**How to complete this task**. Print the lines that run from the line with "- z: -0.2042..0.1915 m" to the line with "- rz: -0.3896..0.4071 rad", keeping both end lines, exactly as they appear in the entries below, and nothing else.

**Dataset items**.
[Start of section]

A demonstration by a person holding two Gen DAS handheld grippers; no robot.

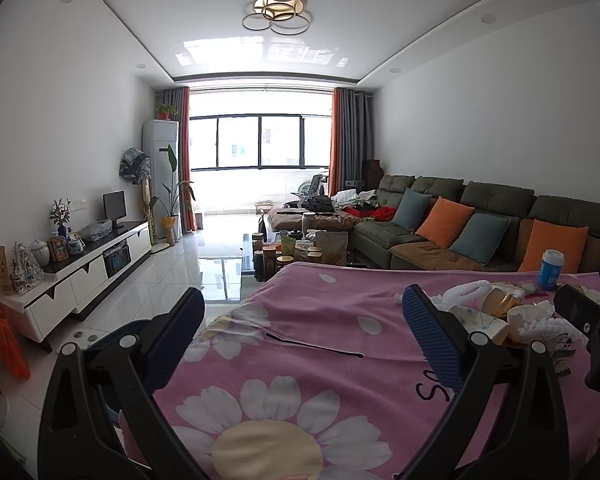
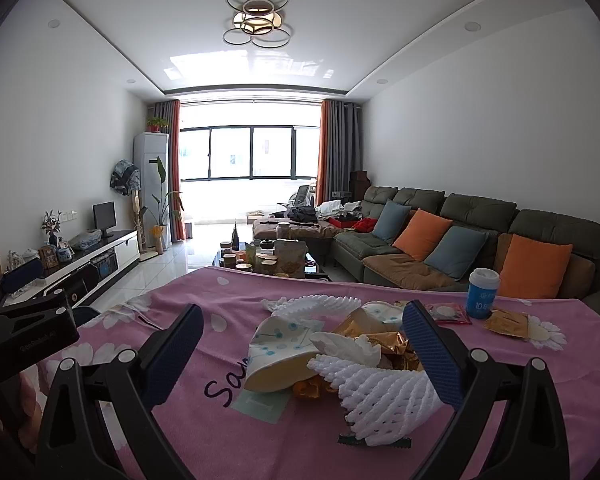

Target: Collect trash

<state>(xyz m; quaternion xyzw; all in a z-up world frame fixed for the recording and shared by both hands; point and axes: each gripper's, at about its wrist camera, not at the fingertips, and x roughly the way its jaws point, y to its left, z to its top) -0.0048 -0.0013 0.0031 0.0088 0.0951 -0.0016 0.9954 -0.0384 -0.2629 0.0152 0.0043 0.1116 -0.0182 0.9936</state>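
Note:
A heap of trash lies on the pink flowered blanket (image 2: 188,304). In it are a crushed paper cup (image 2: 276,352), white foam netting (image 2: 384,388), gold foil (image 2: 384,338), a crumpled tissue (image 2: 348,346) and a second foam net (image 2: 320,304). My right gripper (image 2: 304,318) is open just above the blanket, with the heap between and ahead of its fingers, touching nothing. My left gripper (image 1: 302,308) is open over bare blanket (image 1: 300,360), left of the same heap (image 1: 500,308). A red packet (image 2: 448,314) and a gold packet (image 2: 506,322) lie further right.
A blue and white lidded cup (image 2: 482,292) stands upright at the blanket's far right. Beyond the table are a cluttered coffee table (image 2: 268,260), a sofa with cushions (image 2: 460,240) and a TV cabinet (image 1: 92,268). An orange bag (image 1: 4,340) hangs at the left.

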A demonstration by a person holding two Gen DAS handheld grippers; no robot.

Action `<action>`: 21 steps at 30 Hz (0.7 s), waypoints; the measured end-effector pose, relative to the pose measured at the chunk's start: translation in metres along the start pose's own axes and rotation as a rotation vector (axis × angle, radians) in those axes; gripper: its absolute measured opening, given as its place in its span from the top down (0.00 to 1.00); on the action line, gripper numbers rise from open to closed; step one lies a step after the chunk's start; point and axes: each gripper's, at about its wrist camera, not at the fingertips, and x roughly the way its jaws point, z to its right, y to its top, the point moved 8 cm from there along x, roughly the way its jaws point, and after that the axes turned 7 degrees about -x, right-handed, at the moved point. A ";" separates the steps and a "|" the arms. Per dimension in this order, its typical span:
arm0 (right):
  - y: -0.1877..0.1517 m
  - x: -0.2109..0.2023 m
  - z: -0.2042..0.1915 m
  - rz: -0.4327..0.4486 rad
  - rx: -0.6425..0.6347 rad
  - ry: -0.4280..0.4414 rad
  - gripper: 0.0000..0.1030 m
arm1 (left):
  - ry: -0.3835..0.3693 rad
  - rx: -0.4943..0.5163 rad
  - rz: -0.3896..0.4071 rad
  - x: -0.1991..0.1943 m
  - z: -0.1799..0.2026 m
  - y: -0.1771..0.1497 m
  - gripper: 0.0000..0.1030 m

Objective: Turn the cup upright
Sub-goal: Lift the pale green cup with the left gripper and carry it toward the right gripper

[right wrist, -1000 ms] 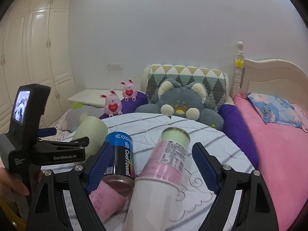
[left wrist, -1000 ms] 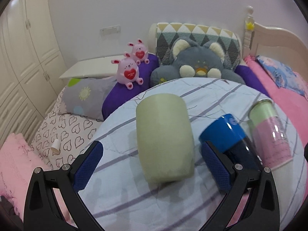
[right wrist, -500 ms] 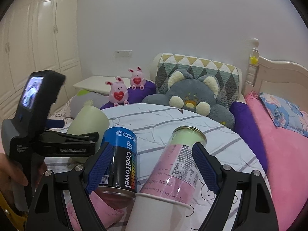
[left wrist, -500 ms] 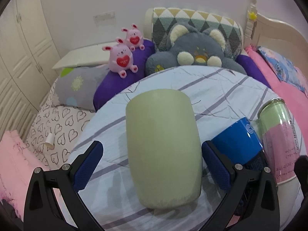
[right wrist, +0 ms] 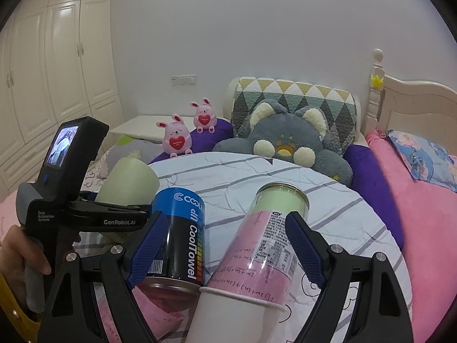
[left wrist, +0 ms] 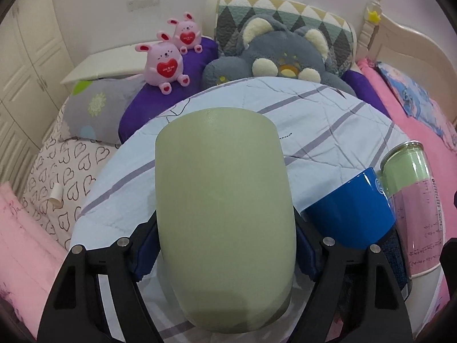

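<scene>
Your left gripper is closed narrow on the green cup, one blue pad pressed to each side of its body near the end closest to you. The cup lies on its side on the round table, its far end pointing away toward the grey plush. Which end is the mouth, you cannot tell from these views. From the right wrist the cup looks tilted, far end raised, so the turn may be starting, but it is not upright.

Your right gripper is spread wide and holds nothing. The pink tube lies between its fingers, touched by neither as far as can be seen, and the blue can sits just right of the cup, against the inner side of the left finger.

So: grasp made; lifting, rotating and setting down remain. Judging by the spacing, watch the can as you swing, since it sits just beside the cup.

Beyond the table, two pink bunnies sit left of the plush.
</scene>
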 end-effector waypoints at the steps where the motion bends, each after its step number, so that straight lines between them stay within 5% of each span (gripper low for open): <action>1: 0.000 -0.002 0.000 0.003 -0.001 -0.002 0.17 | -0.001 -0.002 -0.003 -0.001 0.000 0.001 0.23; 21: -0.004 -0.067 0.002 0.065 0.048 -0.051 0.17 | -0.036 0.023 0.107 -0.099 0.002 -0.031 0.23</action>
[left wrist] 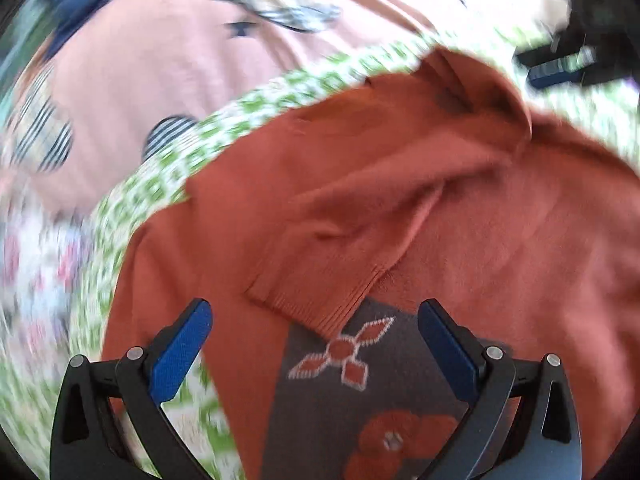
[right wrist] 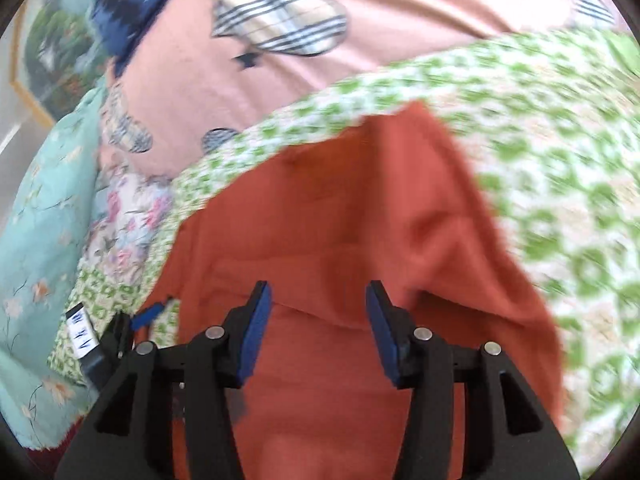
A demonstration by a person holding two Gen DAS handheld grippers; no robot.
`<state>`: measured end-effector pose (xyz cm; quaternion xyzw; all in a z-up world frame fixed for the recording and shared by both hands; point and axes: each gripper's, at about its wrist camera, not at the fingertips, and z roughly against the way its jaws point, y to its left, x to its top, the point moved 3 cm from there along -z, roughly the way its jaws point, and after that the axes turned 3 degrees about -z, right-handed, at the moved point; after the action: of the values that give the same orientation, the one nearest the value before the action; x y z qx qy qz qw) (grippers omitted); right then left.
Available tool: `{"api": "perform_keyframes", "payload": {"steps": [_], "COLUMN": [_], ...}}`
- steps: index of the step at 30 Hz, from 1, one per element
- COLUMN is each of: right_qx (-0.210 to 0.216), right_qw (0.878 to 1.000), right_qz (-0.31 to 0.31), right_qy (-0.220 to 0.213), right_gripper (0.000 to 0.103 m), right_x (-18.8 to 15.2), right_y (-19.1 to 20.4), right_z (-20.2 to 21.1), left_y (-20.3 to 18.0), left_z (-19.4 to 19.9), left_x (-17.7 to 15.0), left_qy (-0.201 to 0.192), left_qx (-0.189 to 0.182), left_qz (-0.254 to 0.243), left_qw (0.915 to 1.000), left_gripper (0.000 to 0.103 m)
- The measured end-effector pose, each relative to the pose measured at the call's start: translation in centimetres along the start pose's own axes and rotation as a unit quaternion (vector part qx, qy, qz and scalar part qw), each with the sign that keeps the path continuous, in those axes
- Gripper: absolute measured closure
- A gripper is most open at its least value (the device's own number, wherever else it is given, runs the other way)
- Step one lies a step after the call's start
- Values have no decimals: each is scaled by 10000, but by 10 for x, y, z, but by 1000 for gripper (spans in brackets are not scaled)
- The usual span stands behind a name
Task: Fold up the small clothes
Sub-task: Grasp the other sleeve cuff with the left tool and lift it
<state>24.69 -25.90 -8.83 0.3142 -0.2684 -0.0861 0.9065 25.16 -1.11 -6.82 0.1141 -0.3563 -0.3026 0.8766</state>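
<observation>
A small rust-orange knit sweater lies on a green-and-white patterned sheet. One sleeve, with a ribbed cuff, is folded across its body. A brown panel with orange flowers shows at the near end. My left gripper is open and empty just above the cuff and brown panel. My right gripper is open and empty over the sweater in the right wrist view. The right gripper also shows at the far right of the left wrist view. Both views are blurred.
A pink blanket with plaid and striped heart patches lies beyond the sheet. A teal floral cloth is at the left, with a framed picture behind it. The green-patterned sheet spreads to the right.
</observation>
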Motion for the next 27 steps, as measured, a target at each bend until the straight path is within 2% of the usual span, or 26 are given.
{"api": "perform_keyframes", "payload": {"steps": [2, 3, 4, 5, 6, 7, 8, 9, 10, 11, 13, 14, 15, 16, 18, 19, 20, 22, 23, 24, 25, 27], "right_qx": [-133, -177, -211, -306, -362, -425, -469, -510, -558, -610, -716, -790, -840, -876, -919, -935, -948, -940, -957, -983, -984, -963], "right_qw": [9999, 9997, 9996, 9993, 9990, 9987, 9984, 9980, 9976, 9973, 9966, 9961, 9958, 9955, 9952, 9952, 9952, 9954, 9953, 9950, 9950, 9948], "right_qz": [-92, -143, -179, -231, -255, -290, -312, -344, -384, -401, -383, -368, -346, -318, -221, -183, -124, -26, 58, 132, 193, 298], "right_qy": [21, 25, 25, 13, -6, -47, -85, -111, -110, -102, -134, -129, -142, -179, -245, -238, -219, -184, -133, -90, -35, 121], "right_gripper": [52, 52, 52, 52, 52, 52, 52, 52, 52, 52, 52, 52, 52, 52, 52, 52, 52, 50, 48, 42, 34, 31], "right_x": [-5, -7, -9, -11, -12, -13, -13, -13, -12, -11, -8, -5, -2, 2, 16, 22, 32, 43, 51, 55, 58, 61], "right_y": [-16, -24, -30, -38, -42, -49, -54, -59, -65, -70, -82, -85, -87, -89, -90, -89, -88, -83, -79, -75, -71, -66], "right_z": [4, 5, 6, 6, 7, 8, 9, 8, 6, 4, 5, 4, 4, 4, 1, -3, -11, -26, -37, -46, -55, -72], "left_y": [-5, -6, -3, 2, 6, 10, 15, 16, 18, 24, 31, 38, 51, 63, 95, 111, 126, 139, 142, 144, 143, 138], "left_z": [-22, -33, -42, -47, -50, -52, -52, -49, -43, -30, 0, 16, 36, 48, 58, 53, 42, 22, 10, 0, -6, -21], "left_x": [3, 5, 6, 9, 9, 9, 12, 16, 21, 28, 37, 41, 44, 44, 38, 32, 24, 9, 0, -8, -13, -23], "left_qy": [251, 392, 497, 535, 573, 605, 611, 608, 604, 456, 70, -114, -362, -532, -734, -733, -642, -365, -231, -149, -95, 47], "left_qx": [-20, -124, -405, -706, -1020, -1272, -1417, -1525, -1690, -2045, -2522, -2789, -3076, -3225, -3516, -3612, -3564, -3368, -3389, -3432, -3424, -3412], "left_qz": [-288, -314, -216, -72, 66, 176, 285, 348, 450, 690, 1043, 1260, 1553, 1775, 2381, 2709, 2966, 3305, 3500, 3676, 3769, 3914], "left_qw": [9993, 9987, 9977, 9960, 9931, 9899, 9876, 9858, 9827, 9754, 9620, 9519, 9381, 9283, 9024, 8892, 8837, 8809, 8730, 8642, 8606, 8546], "left_gripper": [2, 6, 8, 16, 33, 43, 65, 100, 100, 101, 101, 101, 101, 101, 101, 101, 101, 101, 101, 101, 101, 101]}}
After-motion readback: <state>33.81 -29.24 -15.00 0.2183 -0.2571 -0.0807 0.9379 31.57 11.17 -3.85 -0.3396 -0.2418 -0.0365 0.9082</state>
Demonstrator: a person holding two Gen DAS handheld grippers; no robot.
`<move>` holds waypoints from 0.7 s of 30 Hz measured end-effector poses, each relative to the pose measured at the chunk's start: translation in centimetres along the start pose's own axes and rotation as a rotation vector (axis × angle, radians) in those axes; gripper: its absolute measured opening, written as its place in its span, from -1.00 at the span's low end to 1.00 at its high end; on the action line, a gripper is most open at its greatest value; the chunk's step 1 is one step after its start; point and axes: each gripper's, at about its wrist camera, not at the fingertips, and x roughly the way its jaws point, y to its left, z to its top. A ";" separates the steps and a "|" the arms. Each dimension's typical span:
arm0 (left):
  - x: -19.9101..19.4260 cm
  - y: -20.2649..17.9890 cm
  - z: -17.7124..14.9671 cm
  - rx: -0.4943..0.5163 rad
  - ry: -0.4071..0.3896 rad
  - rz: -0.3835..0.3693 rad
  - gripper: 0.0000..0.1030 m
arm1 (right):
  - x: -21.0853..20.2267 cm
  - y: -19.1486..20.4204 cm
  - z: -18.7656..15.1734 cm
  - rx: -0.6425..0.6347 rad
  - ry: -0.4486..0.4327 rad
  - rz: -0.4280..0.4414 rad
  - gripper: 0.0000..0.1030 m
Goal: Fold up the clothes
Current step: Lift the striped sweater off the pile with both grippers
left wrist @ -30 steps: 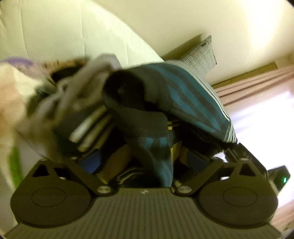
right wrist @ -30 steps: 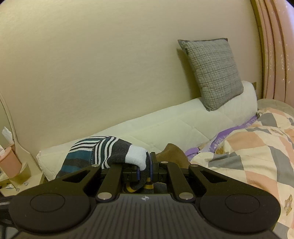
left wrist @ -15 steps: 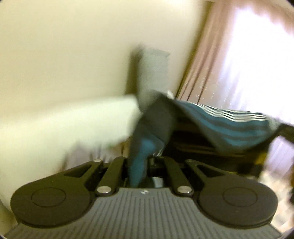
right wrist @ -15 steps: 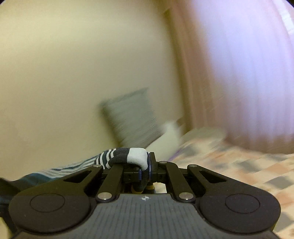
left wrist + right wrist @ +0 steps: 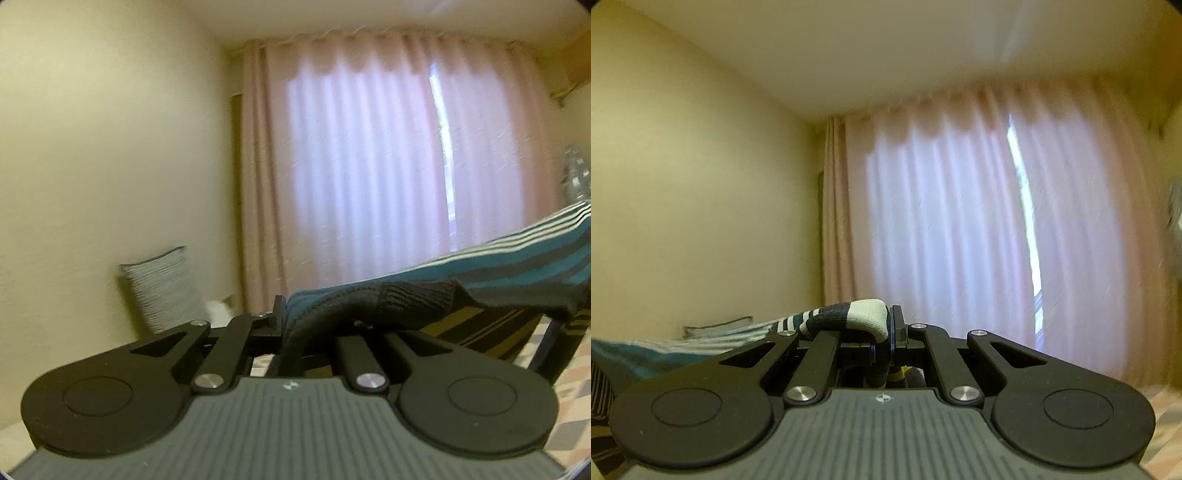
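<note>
L view: sock (image 5: 480, 269) runs from L tool (image 5: 291, 325) out to the right edge, stretched above the bed (image 5: 569, 391), w/ a 2nd sock (image 5: 480, 328) just under it. Cushion (image 5: 162, 291) stands far left against the wall (image 5: 110, 166); curtain (image 5: 369, 166) behind everything, centre to right.

R view: same sock (image 5: 827, 321) leaves R tool (image 5: 884, 339) toward the left edge — its end draped over the tool's left finger. Cushion (image 5: 716, 325) low left, behind the sock; curtain (image 5: 960, 240) behind, bed (image 5: 1163, 424) at lower right.
</note>
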 end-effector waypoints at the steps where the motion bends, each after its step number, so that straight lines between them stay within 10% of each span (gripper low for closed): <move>1: -1.3 -1.5 -0.3 -0.008 0.001 -0.013 -0.91 | -2.3 -1.3 0.6 -0.016 -0.003 0.002 -0.90; 13: -13.4 -20.7 -0.2 -0.012 0.042 -0.115 -0.91 | -21.7 -16.2 3.0 -0.201 0.118 -0.020 -0.89; 21: 1.1 -33.5 -2.1 0.085 0.317 -0.292 -0.90 | -13.3 -30.1 -6.4 -0.039 0.472 -0.185 -0.88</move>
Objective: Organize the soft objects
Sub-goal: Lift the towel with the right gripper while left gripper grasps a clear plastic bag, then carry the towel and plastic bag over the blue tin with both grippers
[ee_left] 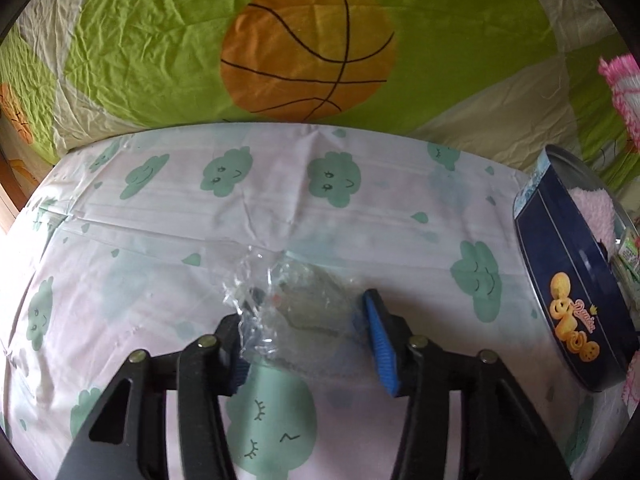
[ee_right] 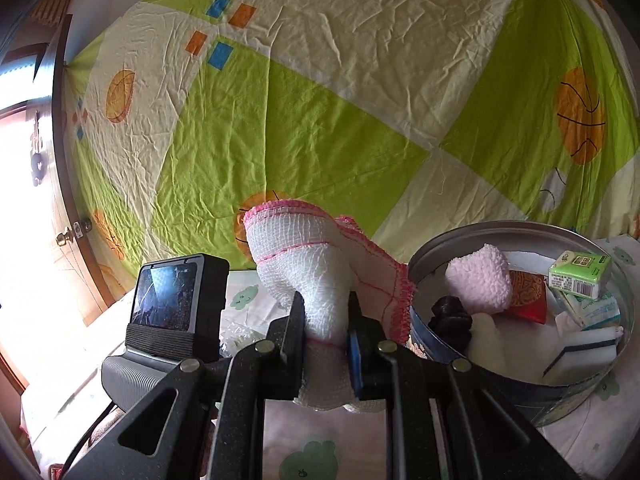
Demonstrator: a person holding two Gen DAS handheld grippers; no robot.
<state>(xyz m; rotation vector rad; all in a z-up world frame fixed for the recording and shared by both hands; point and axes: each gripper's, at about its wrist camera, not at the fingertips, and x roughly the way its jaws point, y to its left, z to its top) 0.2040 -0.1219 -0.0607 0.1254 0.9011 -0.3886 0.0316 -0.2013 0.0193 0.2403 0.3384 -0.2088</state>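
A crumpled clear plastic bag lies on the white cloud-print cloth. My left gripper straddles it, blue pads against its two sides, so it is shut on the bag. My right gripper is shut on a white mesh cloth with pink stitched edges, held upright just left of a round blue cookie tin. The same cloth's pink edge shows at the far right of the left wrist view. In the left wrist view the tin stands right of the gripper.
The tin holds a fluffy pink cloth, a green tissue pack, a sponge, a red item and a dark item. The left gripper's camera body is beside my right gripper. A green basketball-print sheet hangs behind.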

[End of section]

**Solution to this task**.
  - z: -0.2042..0.1915 m
  - rz: -0.4327..0.4486 rad
  - rx: -0.6425..0.6347 rad
  - ry: -0.4280..0.4414 rad
  - gripper: 0.0000..0.1030 m
arm1 (left):
  - ry: -0.3835..0.3693 rad
  - rx: -0.4943..0.5163 rad
  - rz: -0.3896..0.4071 rad

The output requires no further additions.